=== How to complete this task ===
Print the whole listing below exactly as given, pictures excluded.

==*==

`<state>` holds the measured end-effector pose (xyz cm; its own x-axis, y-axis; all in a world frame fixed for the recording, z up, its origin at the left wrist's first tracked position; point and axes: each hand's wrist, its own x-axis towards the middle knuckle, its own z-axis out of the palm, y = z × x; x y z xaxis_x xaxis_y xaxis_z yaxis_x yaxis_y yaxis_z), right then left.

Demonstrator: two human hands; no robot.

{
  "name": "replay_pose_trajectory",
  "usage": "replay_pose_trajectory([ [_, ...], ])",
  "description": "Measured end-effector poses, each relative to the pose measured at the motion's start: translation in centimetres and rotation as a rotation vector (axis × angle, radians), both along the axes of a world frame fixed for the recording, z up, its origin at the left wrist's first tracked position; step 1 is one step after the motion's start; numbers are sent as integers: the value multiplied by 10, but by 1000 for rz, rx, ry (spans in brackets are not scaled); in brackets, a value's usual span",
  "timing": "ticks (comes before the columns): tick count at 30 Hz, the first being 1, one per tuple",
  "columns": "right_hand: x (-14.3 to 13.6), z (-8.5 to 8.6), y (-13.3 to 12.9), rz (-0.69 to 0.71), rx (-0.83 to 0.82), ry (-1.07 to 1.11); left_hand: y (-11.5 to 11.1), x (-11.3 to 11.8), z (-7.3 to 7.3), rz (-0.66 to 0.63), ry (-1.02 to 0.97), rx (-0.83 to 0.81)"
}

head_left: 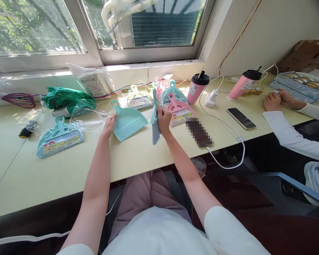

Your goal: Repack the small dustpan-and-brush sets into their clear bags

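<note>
My left hand [109, 125] is closed on the left edge of a light teal dustpan [129, 122], which is tilted above the table. In my right hand [164, 120] is a small blue-teal hand brush [155, 118], held upright with its bristles pointing down. The brush stands just right of the dustpan, apart from it. Behind my right hand lies a packaged pink dustpan set [178, 109], with a packaged teal set [174, 92] behind it. Another packaged teal dustpan set [60, 140] lies to the left, and a packaged green set [139, 98] lies behind the dustpan.
A green plastic bag [66, 99] and a screwdriver-like handle [28, 129] are at left. Rightward are a pink cup [197, 89], a charger [210, 98] with a white cable, a blurred phone [200, 132] and another phone [241, 118]. Another person's hands [275, 100] rest at far right.
</note>
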<state>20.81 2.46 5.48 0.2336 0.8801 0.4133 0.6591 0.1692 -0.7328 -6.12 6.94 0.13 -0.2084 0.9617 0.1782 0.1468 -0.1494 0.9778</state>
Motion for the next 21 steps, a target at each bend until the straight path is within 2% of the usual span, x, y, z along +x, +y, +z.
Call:
replay_pose_trajectory([
  [3,14,-2,8,5,-124,-186,-3,-22,1,-2,321,-28],
  [5,16,-9,15,2,-226,-294,-7,-24,4,20,502,-35],
  [7,14,-18,19,-7,-282,-360,-11,-20,8,77,596,-19],
  [13,19,-25,21,107,-195,-417,-20,-8,15,181,734,24],
  [17,22,-31,23,166,-240,-505,-19,-10,13,189,821,-3],
  [21,21,-32,26,152,-245,-420,-15,-14,15,198,703,32],
])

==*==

=== Response to this task ===
`<state>` holds the measured end-effector pose (xyz cm; its own x-axis, y-axis; all in a world frame fixed for the recording, z up, its origin at the left wrist's first tracked position; point and axes: each hand's wrist, its own x-axis towards the middle knuckle, its own z-axis out of the palm, y = z × x; x y z xaxis_x xaxis_y xaxis_z yaxis_x yaxis_y yaxis_z), right then left.

Demonstrator: two human hands; no robot.

{
  "name": "replay_pose_trajectory",
  "usage": "replay_pose_trajectory([ [_, ...], ])",
  "description": "Measured end-effector poses, each relative to the pose measured at the motion's start: translation in centimetres and rotation as a rotation vector (axis × angle, radians), both along the axes of a world frame fixed for the recording, z up, its origin at the left wrist's first tracked position; step 1 is one step after the motion's start; numbers are sent as integers: the value multiplied by 10, but by 1000 for rz, rx, ry (spans in brackets are not scaled); in brackets, a value's usual span",
  "timing": "ticks (comes before the columns): tick count at 30 Hz, the first being 1, one per tuple",
  "columns": "right_hand: x (-14.3 to 13.6), z (-8.5 to 8.6), y (-13.3 to 12.9), rz (-0.69 to 0.71), rx (-0.83 to 0.82), ry (-1.07 to 1.11); left_hand: y (-11.5 to 11.1), x (-11.3 to 11.8), z (-7.3 to 7.3), rz (-0.66 to 0.63), ry (-1.02 to 0.97), rx (-0.83 to 0.81)"
}

head_left: 

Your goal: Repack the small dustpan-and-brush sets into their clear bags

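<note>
My left hand [109, 125] is closed on the left edge of a light teal dustpan [129, 122], which is tilted above the table. In my right hand [164, 120] is a small blue-teal hand brush [155, 118], held upright with its bristles pointing down. The brush stands just right of the dustpan, apart from it. Behind my right hand lies a packaged pink dustpan set [178, 109], with a packaged teal set [174, 92] behind it. Another packaged teal dustpan set [60, 140] lies to the left, and a packaged green set [139, 98] lies behind the dustpan.
A green plastic bag [66, 99] and a screwdriver-like handle [28, 129] are at left. Rightward are a pink cup [197, 89], a charger [210, 98] with a white cable, a blurred phone [200, 132] and another phone [241, 118]. Another person's hands [275, 100] rest at far right.
</note>
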<state>20.81 2.46 5.48 0.2336 0.8801 0.4133 0.6591 0.1692 -0.7328 -6.12 6.94 0.13 -0.2084 0.9617 0.1782 0.1468 -0.1494 0.9778</state>
Motion for the next 21 steps, a target at each bend until the straight path is within 2% of the usual span, x, y, z along +x, +y, +z.
Call:
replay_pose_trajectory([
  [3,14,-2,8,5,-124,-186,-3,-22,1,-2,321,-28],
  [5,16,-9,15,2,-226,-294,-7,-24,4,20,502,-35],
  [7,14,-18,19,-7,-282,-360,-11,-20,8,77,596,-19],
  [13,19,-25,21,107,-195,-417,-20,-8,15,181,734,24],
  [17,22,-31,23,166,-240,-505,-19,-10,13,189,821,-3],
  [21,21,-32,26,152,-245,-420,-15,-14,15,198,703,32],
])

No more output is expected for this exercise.